## WHAT IS EXPECTED
Transcribe only the lines in the data below falling between the line with "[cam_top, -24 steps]" and the line with "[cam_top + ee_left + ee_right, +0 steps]", including those two lines, and leave out any picture.

## THE DATA
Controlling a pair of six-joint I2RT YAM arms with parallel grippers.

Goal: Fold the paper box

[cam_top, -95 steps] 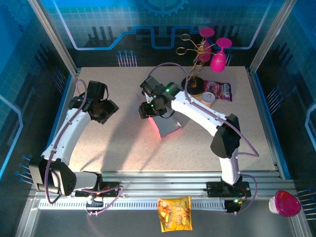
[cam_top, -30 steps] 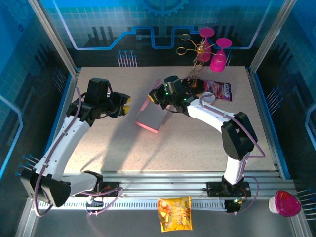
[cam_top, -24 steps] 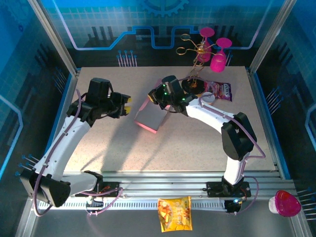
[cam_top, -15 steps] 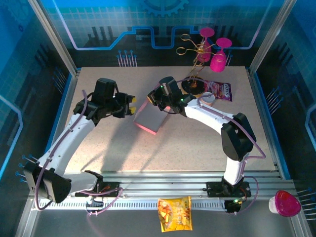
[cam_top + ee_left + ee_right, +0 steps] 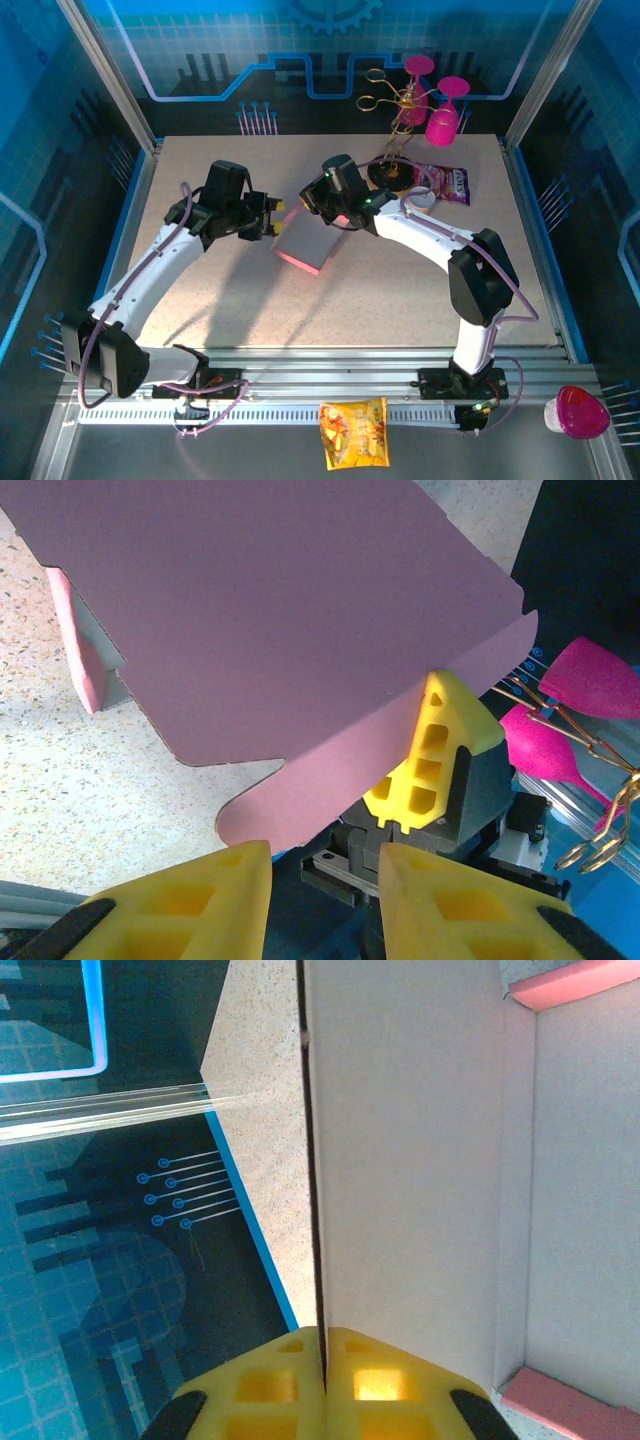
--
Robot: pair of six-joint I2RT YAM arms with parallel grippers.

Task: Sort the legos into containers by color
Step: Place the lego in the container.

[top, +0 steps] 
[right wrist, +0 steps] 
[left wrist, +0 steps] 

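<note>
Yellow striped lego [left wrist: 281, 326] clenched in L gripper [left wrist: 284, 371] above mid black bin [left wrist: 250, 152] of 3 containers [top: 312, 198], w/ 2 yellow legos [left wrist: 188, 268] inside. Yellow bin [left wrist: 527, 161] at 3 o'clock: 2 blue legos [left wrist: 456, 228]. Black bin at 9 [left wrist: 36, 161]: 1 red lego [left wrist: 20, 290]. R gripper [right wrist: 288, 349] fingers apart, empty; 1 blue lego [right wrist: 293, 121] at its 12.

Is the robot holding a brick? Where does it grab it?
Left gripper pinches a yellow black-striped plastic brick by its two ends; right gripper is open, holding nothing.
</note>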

## OUTPUT FOR THIS EXERCISE
[cam_top, -24 steps] 
[cam_top, -15 steps] 
[cam_top + ee_left + ee_right, +0 steps] 

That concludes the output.